Think I'd rather stay inside and oversleep, yeah...
Classes begin today at Hofstra (to celebrate, I will set my alarm for 8 a.m. and sleep through it), and for the couple thousand or so freshmen and transfer students who had never heard of Hofstra until the presidential debate introduced a fledgling 73-year-old campus to planet Earth, it is the first day of the rest of their lives.
The sports fans among the newcomers, in particular, will never be the same. As a Hofstra graduate, I'm confident you'll find life as a mid-major fan far more challenging, gratifying and rewarding than it would be if you took the easy way out and went to a BCS school where no amount of success is ever enough.
I’m also confident you’re enrolling just in time to experience perhaps the most pivotal era in the history of Hofstra athletics. I could not say the same thing in August 1993. In fact, if I was looking for signs that I’d bear witness to a revolutionary few years for the athletic department, I probably would have run back to my parents’ car, begging and pleading for them to take me home so I could enroll at UConn.

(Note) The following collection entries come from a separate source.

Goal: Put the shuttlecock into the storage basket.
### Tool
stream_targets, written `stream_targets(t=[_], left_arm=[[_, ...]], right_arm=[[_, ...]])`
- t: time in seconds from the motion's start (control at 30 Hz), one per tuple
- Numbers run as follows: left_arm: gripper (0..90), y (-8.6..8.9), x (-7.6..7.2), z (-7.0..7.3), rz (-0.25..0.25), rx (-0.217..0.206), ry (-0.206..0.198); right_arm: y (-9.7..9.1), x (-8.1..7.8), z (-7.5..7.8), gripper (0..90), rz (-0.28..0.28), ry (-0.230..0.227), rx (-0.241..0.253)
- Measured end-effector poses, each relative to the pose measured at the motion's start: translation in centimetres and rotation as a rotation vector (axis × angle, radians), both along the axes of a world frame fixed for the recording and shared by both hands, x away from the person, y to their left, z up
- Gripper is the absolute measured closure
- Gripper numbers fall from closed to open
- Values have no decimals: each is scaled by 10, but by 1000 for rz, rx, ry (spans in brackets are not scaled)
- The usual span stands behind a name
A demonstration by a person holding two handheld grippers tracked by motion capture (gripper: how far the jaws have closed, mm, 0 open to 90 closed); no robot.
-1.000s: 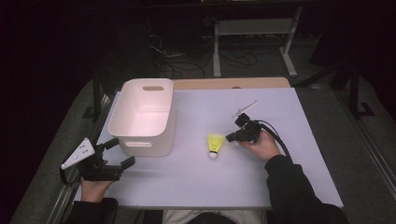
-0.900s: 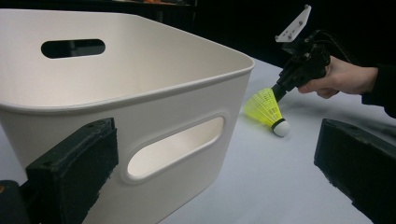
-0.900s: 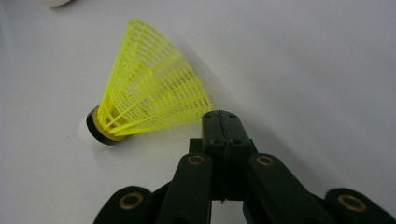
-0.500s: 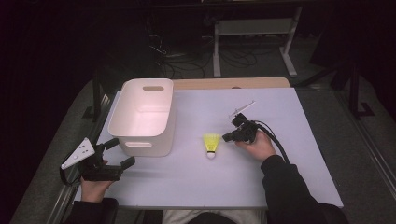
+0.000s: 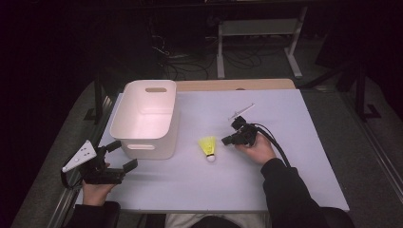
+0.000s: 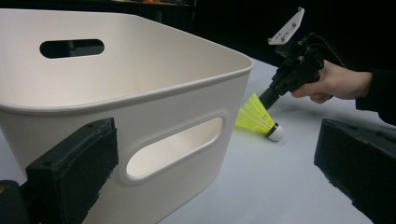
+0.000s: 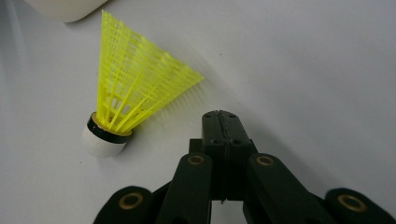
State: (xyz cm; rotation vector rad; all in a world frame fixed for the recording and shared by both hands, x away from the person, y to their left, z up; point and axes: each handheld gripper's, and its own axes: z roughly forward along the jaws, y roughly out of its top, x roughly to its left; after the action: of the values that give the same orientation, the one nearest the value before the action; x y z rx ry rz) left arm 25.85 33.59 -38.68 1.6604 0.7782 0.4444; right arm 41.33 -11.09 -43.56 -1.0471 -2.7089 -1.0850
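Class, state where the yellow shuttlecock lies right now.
In the high view the shuttlecock lies on the table, between the white bin and the shut right gripper.

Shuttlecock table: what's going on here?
A person works at a table with a gripper in each hand. The right gripper has its jaws shut on nothing, tips just beside the skirt of a yellow shuttlecock that lies on its side on the table. The left gripper sits with jaws open near the front wall of a white bin, apart from it. The shuttlecock lies outside the bin, to its right.
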Motion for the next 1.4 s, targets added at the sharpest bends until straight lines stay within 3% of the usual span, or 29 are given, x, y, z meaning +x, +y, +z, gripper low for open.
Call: stream_targets(t=[0.7, 1.4], left_arm=[[0, 0, 0, 0, -1, -1, -1], [0, 0, 0, 0, -2, -2, -1]], right_arm=[[26, -5, 2, 888, 47, -7, 22], [34, -25, 25, 887, 112, -62, 48]])
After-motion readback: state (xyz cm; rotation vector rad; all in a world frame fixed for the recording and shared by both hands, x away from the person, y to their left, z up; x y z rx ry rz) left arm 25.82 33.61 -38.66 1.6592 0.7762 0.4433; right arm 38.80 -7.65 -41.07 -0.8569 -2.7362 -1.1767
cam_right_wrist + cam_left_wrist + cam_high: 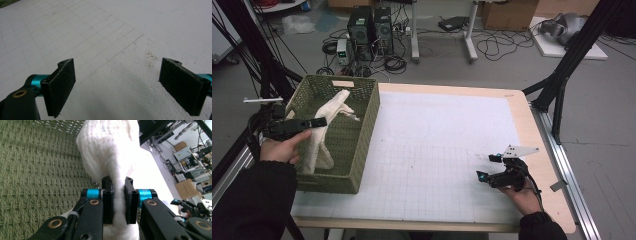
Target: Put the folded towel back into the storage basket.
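cream towel [329, 112] draped inside green woven basket [362, 130]

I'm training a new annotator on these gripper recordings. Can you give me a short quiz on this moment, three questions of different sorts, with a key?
1. True or false: the left gripper is shut on the white cloth.
2. Where does the cloth lie? A) flat on the white mat B) in the green basket, draped over its near wall C) on the floor
3. Fill in: the right gripper hangs over the mat with its jaws ____ and nothing between them.

Key: 1 true; 2 B; 3 open.
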`<state>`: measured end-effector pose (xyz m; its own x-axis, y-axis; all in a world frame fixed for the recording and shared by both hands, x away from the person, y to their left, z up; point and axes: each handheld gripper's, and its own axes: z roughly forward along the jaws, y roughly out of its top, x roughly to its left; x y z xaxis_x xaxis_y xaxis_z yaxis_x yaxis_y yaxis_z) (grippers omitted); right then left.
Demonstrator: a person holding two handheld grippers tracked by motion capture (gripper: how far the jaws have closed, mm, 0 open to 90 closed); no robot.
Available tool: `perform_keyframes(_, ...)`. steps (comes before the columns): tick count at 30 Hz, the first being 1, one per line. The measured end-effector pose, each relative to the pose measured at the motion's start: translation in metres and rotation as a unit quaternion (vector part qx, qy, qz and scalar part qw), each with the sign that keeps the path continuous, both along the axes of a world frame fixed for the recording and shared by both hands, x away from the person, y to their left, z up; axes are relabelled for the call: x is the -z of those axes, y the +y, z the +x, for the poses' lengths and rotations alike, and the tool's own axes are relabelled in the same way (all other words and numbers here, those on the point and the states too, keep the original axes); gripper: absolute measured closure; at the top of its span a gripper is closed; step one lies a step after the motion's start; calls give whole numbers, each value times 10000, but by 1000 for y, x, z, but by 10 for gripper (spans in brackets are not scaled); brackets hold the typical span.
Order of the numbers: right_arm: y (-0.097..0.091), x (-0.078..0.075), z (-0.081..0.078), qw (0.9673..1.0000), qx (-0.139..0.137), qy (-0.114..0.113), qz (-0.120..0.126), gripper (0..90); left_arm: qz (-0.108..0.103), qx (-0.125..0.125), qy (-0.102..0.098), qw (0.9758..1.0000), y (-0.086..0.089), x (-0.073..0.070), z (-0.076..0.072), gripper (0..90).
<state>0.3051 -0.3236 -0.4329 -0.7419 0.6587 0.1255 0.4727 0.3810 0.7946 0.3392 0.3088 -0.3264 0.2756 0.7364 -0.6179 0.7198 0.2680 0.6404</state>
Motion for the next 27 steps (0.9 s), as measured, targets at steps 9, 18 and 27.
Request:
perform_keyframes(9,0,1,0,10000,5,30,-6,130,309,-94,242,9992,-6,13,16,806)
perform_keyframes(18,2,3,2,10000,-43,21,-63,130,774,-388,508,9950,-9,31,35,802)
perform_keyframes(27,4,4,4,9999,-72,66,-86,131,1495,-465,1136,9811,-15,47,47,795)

But the revolution did occur. There was no way to tell that the football team, an independent playing its first season as a full-fledged member of Division I-AA, would become one of the most successful teams in the nation over the next three seasons, during which it would send an undersized, under-recruited wide receiver to the NFL and subsequent stardom with the Jets.
There was no way to tell that the basketball team, which was playing in something called the East Coast Conference, would land one of the hottest up-and-coming coaches in the country the following April and land in the established and well-respected North Atlantic Conference, all on the same day.
You will have no such wait, though the school’s long-term vision won’t become clear overnight. At some point during your stay at Hofstra—particularly if you’re a freshman in the Class of 2013, cripes, that makes me feel old—the CAA will recede into the rear-view mirror and Hofstra will either join a well-known conference that straddles the line separating the Big Six from The Rest Of Us (the Atlantic-10?) or become a founding member of a new conference that strives to do exactly that (the New ECC!).
The conference move will also determine the future of Hofstra football. Will a new conference allow the administration to pull the plug on scholarships—or the entire program? Or will the swimming-in-red-ink gridders remain in one of the nation’s top I-AA leagues—either the CAA or a new A-10 football league?
Don’t worry, though: There will be plenty of immediate intrigue. I am firmly of the belief that this fall goes a long way towards sealing the fate of the football team. To live up to or exceed the high expectations accompanying this season makes it tougher to downgrade the program.
And come November, the men’s and women’s basketball teams will each visit the top-ranked squads in the land. This is goosebump-inducing stuff for those of us geezers who cut our teeth on the ECAC Holiday Festival at Nassau Coliseum.
The men’s hoops team is the engine of the athletic department, and it has a rare two-year window with its core in which to finally break the southern grip on the CAA crown and make the NCAA Tournament. That’s pretty good, but Charles Jenkins, Nathaniel Lester and Greg Washington don’t have it as good as the freshmen who begin class today. You have four chances at winning the lottery: Being an undergrad at a mid-major that goes dancing.
You will never have as much road in front of you—as a sports fan and as a student, after all, that’s why you’re here, wink wink nudge nudge—as you do this morning. And whatever happens these next four years, you won’t need the benefit of hindsight to know you’re a witness to some potentially landmark times for Hofstra athletics. It’ll be a heady, fascinating time to be a fan of the Flying Dutch.
And as a newcomer, you’re probably wondering what a Flying Dutch is. So I humbly request you stop back tomorrow for the full primer on rooting for the Flying Dutch. In the meantime, welcome to Hofstra. Trust me when I beg you not to eat the Sbarro.